Omit all images, then repeat exactly the lines below from the one containing "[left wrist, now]" through the one containing "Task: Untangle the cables", both ends included.
========
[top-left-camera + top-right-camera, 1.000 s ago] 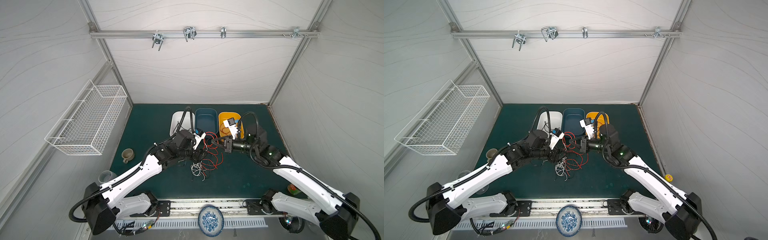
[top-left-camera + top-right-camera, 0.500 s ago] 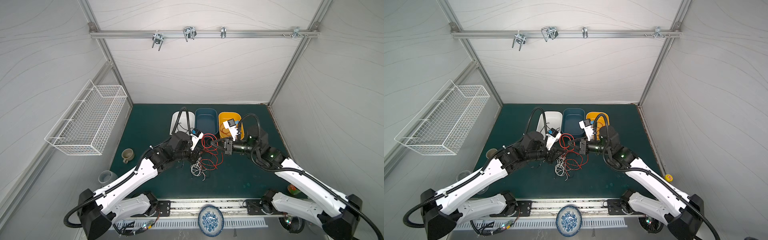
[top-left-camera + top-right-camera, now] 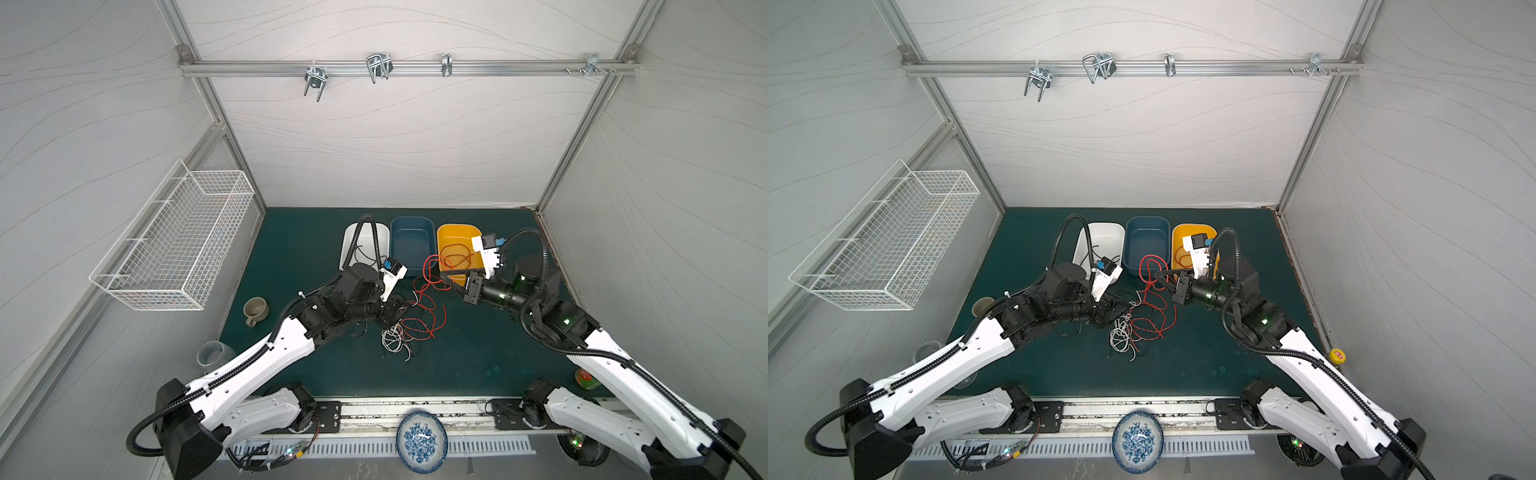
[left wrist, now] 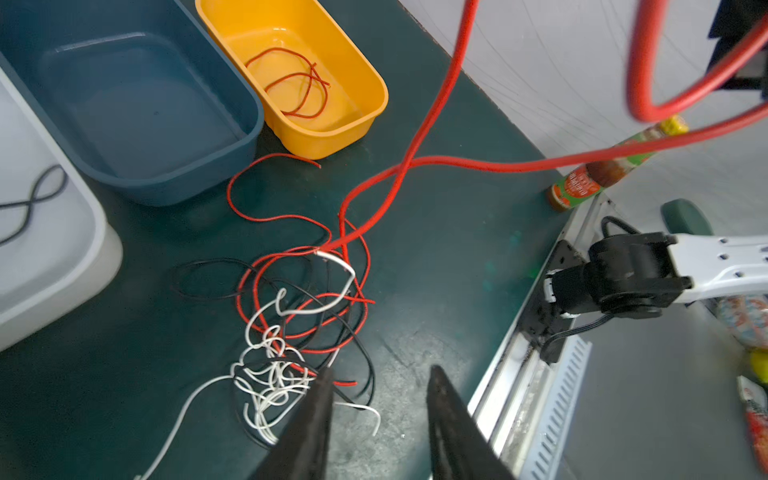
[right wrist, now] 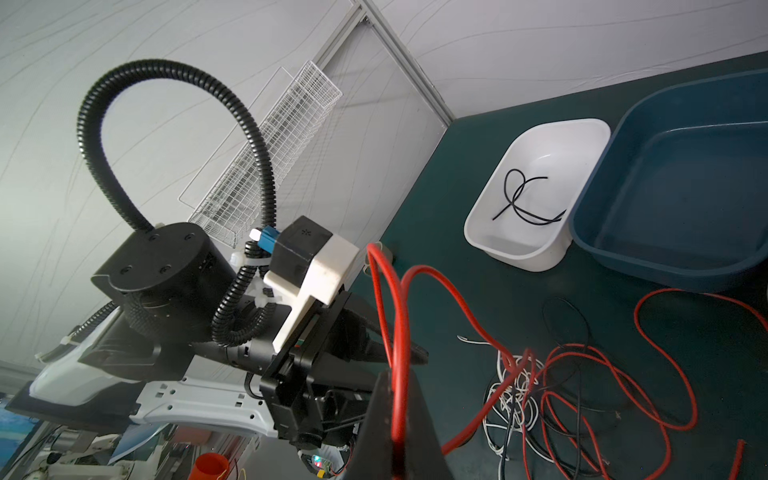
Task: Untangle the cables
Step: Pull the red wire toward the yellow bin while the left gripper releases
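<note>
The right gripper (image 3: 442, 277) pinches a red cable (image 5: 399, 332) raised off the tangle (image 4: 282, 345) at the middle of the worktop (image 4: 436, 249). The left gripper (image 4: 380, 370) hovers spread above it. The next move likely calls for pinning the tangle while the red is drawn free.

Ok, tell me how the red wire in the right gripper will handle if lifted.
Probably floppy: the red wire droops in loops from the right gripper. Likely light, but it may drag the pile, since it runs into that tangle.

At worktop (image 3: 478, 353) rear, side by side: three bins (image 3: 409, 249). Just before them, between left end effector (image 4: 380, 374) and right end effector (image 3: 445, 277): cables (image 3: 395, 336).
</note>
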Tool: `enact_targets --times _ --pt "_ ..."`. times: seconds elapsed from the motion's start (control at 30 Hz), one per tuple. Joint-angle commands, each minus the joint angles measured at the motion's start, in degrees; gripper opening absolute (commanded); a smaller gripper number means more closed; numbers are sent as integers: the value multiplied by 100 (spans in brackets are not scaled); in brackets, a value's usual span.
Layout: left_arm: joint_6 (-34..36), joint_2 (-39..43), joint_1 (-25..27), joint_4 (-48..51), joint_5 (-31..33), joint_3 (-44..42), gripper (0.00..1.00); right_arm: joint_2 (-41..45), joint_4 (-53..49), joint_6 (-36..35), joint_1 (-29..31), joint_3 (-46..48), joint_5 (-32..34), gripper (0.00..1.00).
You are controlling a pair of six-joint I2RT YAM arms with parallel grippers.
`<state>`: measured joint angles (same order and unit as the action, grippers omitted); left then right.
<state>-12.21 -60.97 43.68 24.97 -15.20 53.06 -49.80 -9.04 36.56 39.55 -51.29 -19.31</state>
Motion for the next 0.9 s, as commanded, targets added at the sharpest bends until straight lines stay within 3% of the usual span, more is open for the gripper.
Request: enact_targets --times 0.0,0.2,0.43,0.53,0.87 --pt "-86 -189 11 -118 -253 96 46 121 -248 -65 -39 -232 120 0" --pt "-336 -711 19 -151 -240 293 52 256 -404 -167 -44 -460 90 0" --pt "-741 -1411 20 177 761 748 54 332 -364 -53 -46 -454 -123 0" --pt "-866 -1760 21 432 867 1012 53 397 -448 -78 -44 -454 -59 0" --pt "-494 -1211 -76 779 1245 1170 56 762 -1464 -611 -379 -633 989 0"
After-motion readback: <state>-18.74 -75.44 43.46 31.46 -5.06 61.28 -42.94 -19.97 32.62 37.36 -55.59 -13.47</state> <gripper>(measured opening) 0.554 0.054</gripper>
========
= OUTPUT FOR THIS TASK =
[left wrist, now] 
[right wrist, now] 
Task: Untangle the cables

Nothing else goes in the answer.